Bethany Allen-Ebrahimian is a Security Reporter at The Daily Beast and previously a contributing reporter at Foreign Policy. She was previously an assistant editor at Foreign Policy’s China channel Tea Leaf Nation. Bethany has appeared on CNN, C-SPAN, BBC, Al Jazeera, PRI, and Deutsche Welle, among other outlets, and her work has also appeared in The New York Times, The Washington Post, and The Atlantic. She covered the 2017 German federal elections as a correspondent in Berlin and has also reported from Russia, Saudi Arabia, Turkey, Austria, China, Japan, and Taiwan. She was a 2017 Arthur F. Burns Fellow in Berlin, a 2016 Jefferson Fellow at the East-West Center, and a 2015 fellow with the International Reporting Project. Before joining Foreign Policy, she lived and worked in China for more than four years. She holds an M.A. in East Asian studies from Yale University and a graduate certificate from the Hopkins-Nanjing Center for Chinese and American Studies. Bethany speaks and reads Chinese.

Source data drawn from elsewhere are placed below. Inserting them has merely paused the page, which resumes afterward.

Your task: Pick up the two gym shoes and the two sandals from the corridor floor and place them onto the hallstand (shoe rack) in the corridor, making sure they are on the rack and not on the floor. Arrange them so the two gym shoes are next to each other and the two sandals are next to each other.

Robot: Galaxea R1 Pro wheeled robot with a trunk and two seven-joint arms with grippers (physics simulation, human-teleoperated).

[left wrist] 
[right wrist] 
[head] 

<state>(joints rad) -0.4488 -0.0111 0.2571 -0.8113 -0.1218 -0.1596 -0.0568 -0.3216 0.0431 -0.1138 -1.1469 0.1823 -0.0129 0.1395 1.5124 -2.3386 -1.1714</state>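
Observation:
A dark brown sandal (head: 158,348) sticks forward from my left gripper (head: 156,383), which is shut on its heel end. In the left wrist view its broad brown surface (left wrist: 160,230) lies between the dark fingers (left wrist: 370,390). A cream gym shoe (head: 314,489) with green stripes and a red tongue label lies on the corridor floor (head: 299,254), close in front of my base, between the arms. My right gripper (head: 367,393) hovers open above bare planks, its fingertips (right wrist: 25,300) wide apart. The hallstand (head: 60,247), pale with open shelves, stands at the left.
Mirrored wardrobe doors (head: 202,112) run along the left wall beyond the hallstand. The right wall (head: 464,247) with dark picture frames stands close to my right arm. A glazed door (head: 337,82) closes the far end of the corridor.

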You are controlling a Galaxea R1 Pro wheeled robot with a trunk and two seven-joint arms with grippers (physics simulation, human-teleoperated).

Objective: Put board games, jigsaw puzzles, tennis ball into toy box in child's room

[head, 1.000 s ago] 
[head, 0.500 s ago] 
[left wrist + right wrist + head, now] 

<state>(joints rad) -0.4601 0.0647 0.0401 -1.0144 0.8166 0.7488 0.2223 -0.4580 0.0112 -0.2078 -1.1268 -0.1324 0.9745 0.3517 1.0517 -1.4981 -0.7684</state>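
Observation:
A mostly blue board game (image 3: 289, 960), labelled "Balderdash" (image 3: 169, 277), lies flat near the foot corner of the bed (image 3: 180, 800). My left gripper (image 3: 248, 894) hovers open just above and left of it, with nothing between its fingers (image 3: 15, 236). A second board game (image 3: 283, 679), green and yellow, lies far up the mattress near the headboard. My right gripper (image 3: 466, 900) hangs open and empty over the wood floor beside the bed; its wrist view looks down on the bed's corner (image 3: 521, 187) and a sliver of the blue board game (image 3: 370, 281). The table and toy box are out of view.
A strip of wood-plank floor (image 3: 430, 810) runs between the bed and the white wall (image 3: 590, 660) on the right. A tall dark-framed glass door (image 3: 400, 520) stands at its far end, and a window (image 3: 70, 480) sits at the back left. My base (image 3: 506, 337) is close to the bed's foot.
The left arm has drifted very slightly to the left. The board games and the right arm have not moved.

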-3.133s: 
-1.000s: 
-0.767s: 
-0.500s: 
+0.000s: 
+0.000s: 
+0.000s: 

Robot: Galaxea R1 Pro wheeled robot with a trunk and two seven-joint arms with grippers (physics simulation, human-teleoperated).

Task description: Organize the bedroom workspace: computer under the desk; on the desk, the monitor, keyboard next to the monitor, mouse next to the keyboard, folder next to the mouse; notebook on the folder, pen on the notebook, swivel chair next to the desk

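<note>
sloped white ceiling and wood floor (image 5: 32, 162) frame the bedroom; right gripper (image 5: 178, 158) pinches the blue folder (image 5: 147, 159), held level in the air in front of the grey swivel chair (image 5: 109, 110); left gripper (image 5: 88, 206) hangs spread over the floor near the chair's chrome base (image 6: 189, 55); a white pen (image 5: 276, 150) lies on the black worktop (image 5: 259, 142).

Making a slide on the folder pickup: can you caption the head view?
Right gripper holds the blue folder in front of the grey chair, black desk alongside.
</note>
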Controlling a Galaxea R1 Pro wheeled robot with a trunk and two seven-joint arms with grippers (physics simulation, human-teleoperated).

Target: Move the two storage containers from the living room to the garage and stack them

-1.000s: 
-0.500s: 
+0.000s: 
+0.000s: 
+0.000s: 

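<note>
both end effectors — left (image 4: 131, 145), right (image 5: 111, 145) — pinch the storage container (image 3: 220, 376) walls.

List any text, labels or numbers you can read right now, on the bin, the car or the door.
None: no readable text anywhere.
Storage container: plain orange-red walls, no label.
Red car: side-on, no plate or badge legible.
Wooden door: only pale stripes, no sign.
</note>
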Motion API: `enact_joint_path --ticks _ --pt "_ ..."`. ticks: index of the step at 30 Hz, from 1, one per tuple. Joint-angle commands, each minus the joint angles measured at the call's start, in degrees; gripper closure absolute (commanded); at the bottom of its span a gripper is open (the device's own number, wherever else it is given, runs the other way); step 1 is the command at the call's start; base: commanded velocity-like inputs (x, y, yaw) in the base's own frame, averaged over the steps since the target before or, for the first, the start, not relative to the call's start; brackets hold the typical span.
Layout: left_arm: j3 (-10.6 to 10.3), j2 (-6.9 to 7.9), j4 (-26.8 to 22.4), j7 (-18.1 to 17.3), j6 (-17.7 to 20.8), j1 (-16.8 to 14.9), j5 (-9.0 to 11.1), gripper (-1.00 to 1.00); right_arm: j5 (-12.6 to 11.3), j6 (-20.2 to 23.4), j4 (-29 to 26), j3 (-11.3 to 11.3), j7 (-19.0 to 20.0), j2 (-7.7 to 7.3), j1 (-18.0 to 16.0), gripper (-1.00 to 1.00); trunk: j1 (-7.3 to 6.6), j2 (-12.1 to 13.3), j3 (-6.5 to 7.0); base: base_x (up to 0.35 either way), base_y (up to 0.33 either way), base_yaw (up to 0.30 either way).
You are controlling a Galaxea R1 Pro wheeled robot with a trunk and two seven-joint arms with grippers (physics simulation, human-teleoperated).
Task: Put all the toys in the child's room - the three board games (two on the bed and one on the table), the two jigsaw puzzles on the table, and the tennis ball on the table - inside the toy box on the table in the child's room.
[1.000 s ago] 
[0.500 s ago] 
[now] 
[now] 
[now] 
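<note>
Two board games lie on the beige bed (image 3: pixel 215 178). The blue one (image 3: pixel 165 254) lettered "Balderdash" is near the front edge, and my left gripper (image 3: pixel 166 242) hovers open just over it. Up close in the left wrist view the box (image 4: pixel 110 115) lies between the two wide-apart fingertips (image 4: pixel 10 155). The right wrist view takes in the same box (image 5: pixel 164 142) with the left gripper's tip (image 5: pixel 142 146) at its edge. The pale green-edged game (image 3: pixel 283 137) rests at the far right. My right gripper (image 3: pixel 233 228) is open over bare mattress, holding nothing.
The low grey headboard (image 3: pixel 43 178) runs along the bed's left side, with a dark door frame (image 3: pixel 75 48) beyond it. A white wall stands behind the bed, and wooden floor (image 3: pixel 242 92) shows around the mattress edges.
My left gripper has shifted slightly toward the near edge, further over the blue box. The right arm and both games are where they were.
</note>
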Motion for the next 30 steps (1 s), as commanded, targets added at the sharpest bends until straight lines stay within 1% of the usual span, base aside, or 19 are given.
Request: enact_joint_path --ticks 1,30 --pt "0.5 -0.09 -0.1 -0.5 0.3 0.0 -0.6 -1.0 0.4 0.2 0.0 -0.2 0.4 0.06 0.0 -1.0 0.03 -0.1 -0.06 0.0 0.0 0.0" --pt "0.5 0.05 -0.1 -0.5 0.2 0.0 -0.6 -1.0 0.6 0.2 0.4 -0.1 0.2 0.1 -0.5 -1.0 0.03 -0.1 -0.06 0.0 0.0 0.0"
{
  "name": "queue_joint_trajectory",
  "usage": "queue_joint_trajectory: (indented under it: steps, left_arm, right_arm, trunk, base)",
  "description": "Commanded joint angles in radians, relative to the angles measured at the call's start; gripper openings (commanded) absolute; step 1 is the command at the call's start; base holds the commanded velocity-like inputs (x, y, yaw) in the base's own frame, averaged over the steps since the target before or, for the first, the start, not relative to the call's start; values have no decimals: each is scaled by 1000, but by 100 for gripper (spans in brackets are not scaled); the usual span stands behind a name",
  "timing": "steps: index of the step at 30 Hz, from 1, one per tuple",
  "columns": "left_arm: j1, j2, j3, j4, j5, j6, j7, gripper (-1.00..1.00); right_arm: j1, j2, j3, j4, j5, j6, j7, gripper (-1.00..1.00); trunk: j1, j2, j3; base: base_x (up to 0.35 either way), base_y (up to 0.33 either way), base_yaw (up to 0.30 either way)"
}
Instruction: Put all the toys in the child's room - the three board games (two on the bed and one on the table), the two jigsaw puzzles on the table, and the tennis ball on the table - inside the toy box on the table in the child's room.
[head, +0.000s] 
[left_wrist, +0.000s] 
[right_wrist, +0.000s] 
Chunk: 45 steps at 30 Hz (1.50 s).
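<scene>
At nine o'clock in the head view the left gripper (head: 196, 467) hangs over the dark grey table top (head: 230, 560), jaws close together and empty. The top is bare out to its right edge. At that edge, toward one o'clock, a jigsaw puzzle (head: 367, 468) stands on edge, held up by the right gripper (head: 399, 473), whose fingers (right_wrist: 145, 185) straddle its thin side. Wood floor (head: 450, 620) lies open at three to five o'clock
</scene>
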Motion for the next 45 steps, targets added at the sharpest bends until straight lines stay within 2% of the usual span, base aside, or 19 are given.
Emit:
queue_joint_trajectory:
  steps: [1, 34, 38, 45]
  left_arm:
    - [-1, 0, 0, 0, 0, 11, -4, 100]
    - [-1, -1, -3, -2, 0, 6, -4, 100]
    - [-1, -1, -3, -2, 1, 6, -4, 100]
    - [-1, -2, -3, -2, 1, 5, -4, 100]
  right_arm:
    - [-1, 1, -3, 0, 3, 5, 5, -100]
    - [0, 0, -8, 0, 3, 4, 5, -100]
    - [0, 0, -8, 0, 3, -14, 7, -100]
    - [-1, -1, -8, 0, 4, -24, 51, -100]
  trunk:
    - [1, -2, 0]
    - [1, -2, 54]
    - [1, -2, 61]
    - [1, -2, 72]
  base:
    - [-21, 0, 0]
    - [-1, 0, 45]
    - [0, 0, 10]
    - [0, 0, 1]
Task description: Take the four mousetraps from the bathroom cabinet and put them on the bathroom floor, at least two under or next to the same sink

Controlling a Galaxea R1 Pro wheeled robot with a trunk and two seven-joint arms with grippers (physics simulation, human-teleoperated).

Shanthi Kalathil is Director of the International Forum for Democratic Studies. Her work has focused primarily on issues pertaining to democratization, development, and the impact of information and communication technology, with a particular emphasis on Asia. Previously in her career, she served as a senior Democracy Fellow at the U.S. Agency for International Development, an associate with the Carnegie Endowment for International Peace, a non-resident associate with the Institute for the Study of Diplomacy at Georgetown University, and as a consultant for the World Bank, the Aspen Institute, and other international affairs organizations. Kalathil has appeared on media including NPR, BBC, VOA, RFA, C-SPAN, and others, and has authored or edited numerous policy and scholarly publications, including Diplomacy, Development and Security in the Information Age (Institute for the Study of Diplomacy, 2013), Developing Independent Media as an Institution of Accountable Governance (The World Bank, 2008), and (with Taylor C. Boas) Open Networks, Closed Regimes: The Impact of the Internet on Authoritarian Rule (Carnegie Endowment for International Peace, 2003). A former Hong Kong-based staff reporter for The Wall Street Journal Asia, Kalathil lectures on international relations in the information age at Georgetown University. She holds degrees from U.C. Berkeley and the London School of Economics and Political Science.